A 30-day “protest period” against the new rules proposed by the BLM began on August 9, the agency said in its announcement.
Drilling beneath the Missouri
The 273-acre property, for which Pride Energy Co. made a $15.1 million bid last week, lies directly beneath the Missouri River. The auction was for a 50 percent interest in the property, which is operated by shale oil billionaire Harold Hamm’s Continental Resources (NYSE:CLR). The BLM spokesman pointed out that surface drilling platforms can sometimes be quite far from where a shale oil well ends.
“With the advent of directional drilling, operators can reach small parcels from considerable distances. I have heard of cases where wells were drilled about three kilometers deep before drilling two kilometers horizontally to reach a deposit,” BLM spokesman Jacobsen told DeSmog. “The bottom line: the circumstances of each drilling platform are site-specific.”
The Missouri River is already densely populated with horizontal oil and gas wells deep underground, with most of the drilling in the area being done by Continental Resources and Bakken specialist Chord Energy (NASDAQ: CHRD).
But even though drilling companies are able to drill for oil from platforms miles away, these platforms are conspicuously close to the banks of the Missouri.
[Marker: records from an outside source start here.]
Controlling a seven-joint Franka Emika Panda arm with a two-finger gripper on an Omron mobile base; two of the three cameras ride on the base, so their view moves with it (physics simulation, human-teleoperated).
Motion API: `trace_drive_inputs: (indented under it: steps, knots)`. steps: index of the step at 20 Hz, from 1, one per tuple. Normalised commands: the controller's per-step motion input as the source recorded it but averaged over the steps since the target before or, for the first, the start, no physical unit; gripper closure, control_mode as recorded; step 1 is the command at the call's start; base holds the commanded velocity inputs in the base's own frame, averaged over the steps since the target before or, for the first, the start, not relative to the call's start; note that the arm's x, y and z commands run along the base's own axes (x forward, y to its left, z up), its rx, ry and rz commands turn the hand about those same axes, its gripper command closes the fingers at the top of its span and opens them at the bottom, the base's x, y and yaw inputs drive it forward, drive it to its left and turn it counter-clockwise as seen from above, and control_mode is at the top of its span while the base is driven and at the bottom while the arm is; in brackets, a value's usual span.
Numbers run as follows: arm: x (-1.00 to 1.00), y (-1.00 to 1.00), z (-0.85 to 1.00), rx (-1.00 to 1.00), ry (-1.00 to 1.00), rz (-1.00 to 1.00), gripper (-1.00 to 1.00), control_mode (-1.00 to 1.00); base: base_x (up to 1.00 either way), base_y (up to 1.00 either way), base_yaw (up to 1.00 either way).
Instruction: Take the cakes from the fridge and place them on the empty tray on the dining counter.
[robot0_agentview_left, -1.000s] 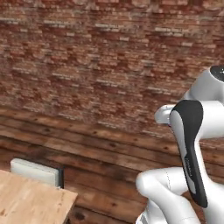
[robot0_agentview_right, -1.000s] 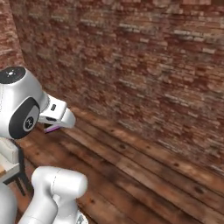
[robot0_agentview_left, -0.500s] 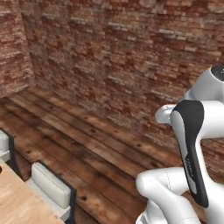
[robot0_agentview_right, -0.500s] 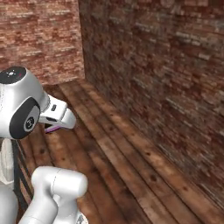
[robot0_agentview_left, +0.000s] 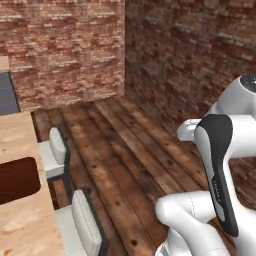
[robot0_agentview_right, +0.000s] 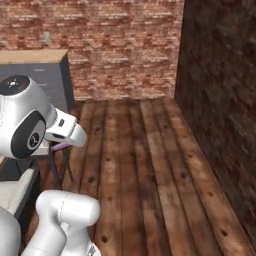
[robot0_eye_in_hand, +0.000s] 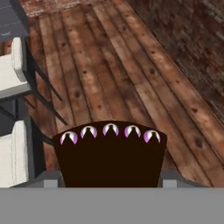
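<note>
Reading from far left of the claw: dining counter (robot0_agentview_left: 22, 225), beige top, with the empty tray (robot0_agentview_left: 16, 180) flat on it, dark reddish-brown, cut by the frame edge. Two white-cushioned stools (robot0_agentview_left: 56, 150) stand along the counter's edge, nearer the claw but still left of it. Claw (robot0_eye_in_hand: 107, 183): jaws clamped on the chocolate cake (robot0_eye_in_hand: 109, 153), a dark wedge with a row of purple-white dollops along its top edge, spanning the gap between the tips. Plank floor (robot0_eye_in_hand: 131, 74) under and ahead of the claw. Right of the claw, dark brick wall (robot0_agentview_right: 220, 100), well apart
</note>
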Motion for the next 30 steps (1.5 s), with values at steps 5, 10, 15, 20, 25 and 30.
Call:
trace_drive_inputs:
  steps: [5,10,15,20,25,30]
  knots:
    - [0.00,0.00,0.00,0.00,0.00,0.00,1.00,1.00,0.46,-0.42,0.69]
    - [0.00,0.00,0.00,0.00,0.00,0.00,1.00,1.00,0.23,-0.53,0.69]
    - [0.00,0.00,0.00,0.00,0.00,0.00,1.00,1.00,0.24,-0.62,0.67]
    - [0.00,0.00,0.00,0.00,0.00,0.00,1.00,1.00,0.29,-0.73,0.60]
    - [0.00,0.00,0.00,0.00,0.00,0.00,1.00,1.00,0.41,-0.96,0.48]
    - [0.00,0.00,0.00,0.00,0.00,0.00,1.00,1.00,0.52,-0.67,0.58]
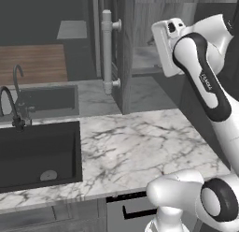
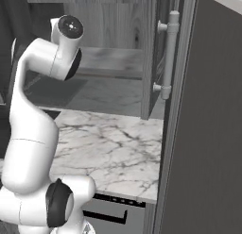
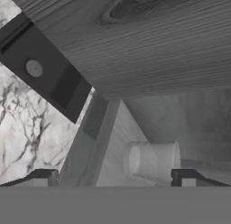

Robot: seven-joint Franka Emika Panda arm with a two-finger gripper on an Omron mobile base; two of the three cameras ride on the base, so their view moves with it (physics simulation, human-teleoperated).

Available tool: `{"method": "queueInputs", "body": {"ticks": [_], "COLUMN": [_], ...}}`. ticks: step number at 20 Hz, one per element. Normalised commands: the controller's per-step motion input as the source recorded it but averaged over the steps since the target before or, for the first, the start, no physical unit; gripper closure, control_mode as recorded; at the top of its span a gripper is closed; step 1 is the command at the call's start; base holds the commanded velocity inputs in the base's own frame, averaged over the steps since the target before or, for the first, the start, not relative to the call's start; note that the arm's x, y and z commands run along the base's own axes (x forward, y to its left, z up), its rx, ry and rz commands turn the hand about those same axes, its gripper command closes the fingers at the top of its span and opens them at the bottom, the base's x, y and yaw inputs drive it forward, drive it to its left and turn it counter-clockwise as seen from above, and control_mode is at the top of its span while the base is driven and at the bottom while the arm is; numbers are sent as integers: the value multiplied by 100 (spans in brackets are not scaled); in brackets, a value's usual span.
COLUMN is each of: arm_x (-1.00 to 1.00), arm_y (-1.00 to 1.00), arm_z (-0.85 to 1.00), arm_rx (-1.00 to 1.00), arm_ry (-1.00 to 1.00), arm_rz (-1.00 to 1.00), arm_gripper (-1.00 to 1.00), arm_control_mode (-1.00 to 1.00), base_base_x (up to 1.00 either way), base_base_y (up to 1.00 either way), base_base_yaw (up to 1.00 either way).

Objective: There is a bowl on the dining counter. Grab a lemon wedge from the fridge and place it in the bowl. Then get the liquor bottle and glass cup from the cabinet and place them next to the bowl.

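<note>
- The glass cup (image 3: 152,161) lies ahead of me in my hand view, a pale clear tumbler sitting on the grey shelf (image 3: 113,155) inside the cabinet (image 3: 149,51), rolled sideways only because my camera is rolled.
- My fingers (image 3: 118,178) are spread as wide as they go and hold nothing; one tip shows either side of the cup, short of it.
- Step in hand, as I judge it: fetching the cup out of the cabinet. Next I need to push forward until the cup sits between the tips, then close gently on its wall.
- The liquor bottle: I can't make one out on the shelf from here.
- Outward now: the cabinet door with its pale bar handle (image 1: 107,51) stands open above the marble table (image 1: 140,142).
- Left of that, the dark sink (image 1: 39,154) holds just its drain.
</note>
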Motion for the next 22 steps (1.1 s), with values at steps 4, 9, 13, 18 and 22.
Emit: {"method": "queueInputs", "body": {"ticks": [4, 9, 13, 18, 22], "arm_x": [51, 30, 13, 20, 23], "arm_y": [14, 10, 10, 13, 9], "arm_z": [-12, 0, 0, 0, 0], "arm_rx": [-5, -6, -8, -6, -3], "arm_ry": [0, -6, -9, -5, -2], "arm_rz": [1, 0, 0, 0, 0], "arm_gripper": [-100, -100, -100, -100, -100], "arm_control_mode": [-100, -100, -100, -100, -100], "base_base_x": [0, 0, 0, 0, 0], "base_base_y": [0, 0, 0, 0, 0], "base_base_yaw": [0, 0, 0, 0, 0]}}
Satellite images south of the oil lease show the silhouettes of pumping rigs just a few hundred yards from the Missouri’s waters.
Any onshore activities related to drilling and fracking can pose a serious threat to the river. For example, a few years ago, pipeline company Summit Midstream pleaded guilty after dumping over 29 million gallons of oil-contaminated wastewater into tributaries of the Missouri River and deceiving government officials about the severity of the spill, according to the Justice Department, which called the incident the “largest inland oil spill ever.”
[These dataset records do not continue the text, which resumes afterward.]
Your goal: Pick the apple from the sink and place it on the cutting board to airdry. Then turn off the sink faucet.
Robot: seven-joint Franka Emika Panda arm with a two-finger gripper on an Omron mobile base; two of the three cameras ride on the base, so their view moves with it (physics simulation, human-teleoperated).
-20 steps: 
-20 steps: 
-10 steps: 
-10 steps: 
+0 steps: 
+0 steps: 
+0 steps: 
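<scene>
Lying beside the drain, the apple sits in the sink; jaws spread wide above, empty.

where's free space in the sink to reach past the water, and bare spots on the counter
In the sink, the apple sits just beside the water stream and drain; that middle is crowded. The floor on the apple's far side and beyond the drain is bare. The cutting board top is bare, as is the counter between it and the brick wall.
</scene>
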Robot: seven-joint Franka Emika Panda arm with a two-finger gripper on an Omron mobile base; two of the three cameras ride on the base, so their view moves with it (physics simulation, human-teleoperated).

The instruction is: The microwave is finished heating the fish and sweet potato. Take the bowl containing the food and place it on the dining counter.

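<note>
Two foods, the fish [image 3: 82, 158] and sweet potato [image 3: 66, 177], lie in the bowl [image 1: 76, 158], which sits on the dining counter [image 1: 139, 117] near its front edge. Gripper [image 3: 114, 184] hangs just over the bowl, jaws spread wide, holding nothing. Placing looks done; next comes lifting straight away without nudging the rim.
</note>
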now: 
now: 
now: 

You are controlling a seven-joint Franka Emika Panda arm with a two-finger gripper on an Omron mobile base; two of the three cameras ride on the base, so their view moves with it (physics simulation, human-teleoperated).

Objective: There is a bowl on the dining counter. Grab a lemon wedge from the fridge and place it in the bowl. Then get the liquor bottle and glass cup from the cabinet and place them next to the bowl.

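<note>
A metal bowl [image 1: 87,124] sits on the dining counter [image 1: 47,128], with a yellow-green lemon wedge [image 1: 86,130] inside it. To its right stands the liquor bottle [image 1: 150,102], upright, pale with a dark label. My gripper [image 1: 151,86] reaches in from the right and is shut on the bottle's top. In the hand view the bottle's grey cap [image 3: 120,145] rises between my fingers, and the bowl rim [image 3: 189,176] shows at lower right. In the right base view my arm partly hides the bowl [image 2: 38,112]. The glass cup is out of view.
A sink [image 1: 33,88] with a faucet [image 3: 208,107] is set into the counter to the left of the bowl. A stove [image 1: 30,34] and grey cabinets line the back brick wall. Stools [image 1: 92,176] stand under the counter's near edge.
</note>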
Millions of Americans get their drinking water from the Missouri River or from waterways fed by it.
Although the newly proposed rules promise to lock down federally designated drinking water source protection areas, they do not appear to prevent further leasing in the Missouri region. That’s in part because the agency oversees oil and gas leasing on 700 million acres of public lands—but it shares responsibility for more than half of that land with other federal agencies. The BLM’s proposed rules would not affect those agencies’ decisions. Jacobsen, in response to questions from DeSmog, pointed to the Army Corps of Engineers’ oversight of Lake Sakakawea (which was created by damming the Missouri River), for example. Environmental groups have long opposed leasing public lands in the region to oil, gas and coal companies—and have complained that the BLM is too lenient. “I am disappointed in the BLM’s decision to resume leasing after the pause ordered by President Biden,” Linda Weiss, board member of the Dakota Resource Council and the Western Organization of Resource Councils, said last year when both groups joined lawsuits against public land leasing. She added that it “reflects the agency’s long history of preferential treatment of industry at the expense of people and the environment.”